Work instruction: Among the entries below, please show each line that carries the word "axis".

Provided records:

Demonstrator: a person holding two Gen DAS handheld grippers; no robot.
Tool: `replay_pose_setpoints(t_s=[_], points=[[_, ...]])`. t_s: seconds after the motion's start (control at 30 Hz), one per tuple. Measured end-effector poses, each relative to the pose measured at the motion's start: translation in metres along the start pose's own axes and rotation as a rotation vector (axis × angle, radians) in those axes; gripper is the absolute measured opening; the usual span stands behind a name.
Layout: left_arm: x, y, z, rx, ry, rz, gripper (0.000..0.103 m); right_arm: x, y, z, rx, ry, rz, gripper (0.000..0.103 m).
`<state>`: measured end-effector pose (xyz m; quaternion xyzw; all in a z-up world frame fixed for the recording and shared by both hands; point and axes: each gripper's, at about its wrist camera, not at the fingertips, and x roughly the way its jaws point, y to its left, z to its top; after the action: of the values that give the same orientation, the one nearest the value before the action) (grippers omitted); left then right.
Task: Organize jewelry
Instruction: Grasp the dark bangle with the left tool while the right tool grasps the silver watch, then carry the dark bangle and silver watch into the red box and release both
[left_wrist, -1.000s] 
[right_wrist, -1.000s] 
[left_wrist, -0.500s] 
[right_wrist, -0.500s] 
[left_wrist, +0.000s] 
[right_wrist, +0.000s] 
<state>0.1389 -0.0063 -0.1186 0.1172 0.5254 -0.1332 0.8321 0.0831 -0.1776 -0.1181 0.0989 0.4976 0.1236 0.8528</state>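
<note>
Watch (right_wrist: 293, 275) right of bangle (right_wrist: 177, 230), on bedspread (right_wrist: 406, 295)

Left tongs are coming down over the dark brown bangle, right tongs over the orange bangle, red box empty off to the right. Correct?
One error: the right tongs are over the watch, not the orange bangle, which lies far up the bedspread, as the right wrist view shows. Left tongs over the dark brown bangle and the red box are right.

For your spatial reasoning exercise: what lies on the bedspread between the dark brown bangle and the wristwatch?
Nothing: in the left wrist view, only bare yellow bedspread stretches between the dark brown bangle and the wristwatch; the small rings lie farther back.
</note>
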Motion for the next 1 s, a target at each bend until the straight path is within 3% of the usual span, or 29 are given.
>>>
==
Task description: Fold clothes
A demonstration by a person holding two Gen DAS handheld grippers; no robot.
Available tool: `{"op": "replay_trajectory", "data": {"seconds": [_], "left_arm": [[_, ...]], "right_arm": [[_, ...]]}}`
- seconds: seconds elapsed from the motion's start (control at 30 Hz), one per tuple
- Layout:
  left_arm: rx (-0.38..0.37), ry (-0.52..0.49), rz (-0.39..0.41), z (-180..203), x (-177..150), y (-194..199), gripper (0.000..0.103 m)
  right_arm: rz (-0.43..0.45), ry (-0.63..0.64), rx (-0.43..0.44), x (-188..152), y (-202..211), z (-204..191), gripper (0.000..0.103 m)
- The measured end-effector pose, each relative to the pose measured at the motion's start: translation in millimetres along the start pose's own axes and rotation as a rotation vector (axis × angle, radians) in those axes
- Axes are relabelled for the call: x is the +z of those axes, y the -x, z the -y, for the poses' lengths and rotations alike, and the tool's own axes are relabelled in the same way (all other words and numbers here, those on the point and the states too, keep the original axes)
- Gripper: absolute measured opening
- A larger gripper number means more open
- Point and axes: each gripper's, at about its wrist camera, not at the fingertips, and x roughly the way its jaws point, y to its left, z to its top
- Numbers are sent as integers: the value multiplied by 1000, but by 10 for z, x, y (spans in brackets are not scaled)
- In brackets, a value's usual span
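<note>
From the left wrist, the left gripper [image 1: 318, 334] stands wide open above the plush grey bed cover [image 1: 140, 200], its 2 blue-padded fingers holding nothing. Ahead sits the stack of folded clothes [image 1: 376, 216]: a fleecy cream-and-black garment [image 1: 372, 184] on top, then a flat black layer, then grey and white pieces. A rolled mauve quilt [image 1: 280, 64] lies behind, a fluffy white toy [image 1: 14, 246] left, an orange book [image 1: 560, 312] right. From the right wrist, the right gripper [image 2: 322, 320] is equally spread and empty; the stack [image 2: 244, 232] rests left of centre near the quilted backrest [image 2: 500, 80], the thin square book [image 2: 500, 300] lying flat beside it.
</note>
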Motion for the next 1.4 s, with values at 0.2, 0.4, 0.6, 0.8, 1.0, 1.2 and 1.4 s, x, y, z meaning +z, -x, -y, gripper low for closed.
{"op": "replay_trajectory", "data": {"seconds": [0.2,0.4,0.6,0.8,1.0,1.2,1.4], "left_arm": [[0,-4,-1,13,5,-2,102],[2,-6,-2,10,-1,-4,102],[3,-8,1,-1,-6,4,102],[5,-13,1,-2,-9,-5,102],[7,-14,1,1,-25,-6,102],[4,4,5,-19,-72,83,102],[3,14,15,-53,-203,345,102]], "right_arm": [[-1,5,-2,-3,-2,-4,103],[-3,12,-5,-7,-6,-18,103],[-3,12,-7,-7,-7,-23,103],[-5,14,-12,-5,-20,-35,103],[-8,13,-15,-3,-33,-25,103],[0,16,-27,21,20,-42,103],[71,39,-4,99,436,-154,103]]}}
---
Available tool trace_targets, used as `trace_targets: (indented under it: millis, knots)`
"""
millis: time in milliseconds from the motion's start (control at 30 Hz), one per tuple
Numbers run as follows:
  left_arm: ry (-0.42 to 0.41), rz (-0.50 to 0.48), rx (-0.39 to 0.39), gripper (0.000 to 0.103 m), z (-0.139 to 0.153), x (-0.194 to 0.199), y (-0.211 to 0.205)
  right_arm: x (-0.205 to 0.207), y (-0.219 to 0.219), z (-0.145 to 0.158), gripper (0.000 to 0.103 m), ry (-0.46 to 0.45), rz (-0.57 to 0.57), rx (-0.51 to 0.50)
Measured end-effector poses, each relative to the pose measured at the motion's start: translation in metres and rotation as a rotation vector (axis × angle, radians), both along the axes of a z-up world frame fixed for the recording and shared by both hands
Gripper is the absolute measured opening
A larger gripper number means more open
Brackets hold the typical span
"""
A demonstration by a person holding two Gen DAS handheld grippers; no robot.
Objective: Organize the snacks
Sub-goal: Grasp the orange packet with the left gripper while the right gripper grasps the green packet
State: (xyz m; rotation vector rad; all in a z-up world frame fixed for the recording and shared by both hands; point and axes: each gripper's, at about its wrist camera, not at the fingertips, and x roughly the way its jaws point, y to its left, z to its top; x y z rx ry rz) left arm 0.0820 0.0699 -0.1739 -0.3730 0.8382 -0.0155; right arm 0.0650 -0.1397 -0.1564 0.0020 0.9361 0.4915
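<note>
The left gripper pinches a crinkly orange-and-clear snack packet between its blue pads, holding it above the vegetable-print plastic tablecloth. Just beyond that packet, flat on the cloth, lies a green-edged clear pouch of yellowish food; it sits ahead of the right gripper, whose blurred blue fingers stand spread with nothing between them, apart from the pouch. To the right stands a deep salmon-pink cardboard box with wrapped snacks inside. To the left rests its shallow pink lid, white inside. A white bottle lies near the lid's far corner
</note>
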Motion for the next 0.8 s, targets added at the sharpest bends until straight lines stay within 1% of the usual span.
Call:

Expected answer:
Tool: `replay_pose_setpoints(t_s=[_], points=[[_, ...]])`. t_s: seconds after the motion's start (control at 30 Hz), one per tuple. Measured end-effector poses, each relative to the pose measured at the motion's start: translation in metres along the start pose's own axes and rotation as a rotation vector (axis × angle, radians) in those axes; gripper is the absolute measured opening; the usual span stands behind a name.
- The measured end-effector pose, each relative to the pose measured at the motion's start: translation in millimetres along the start pose's own axes and rotation as a rotation vector (axis × angle, radians) in those axes
Measured end-effector poses, each relative to the pose measured at the motion's start: translation in metres and rotation as a rotation vector (axis × angle, radians), both along the axes of a z-up world frame fixed for the recording and shared by both hands

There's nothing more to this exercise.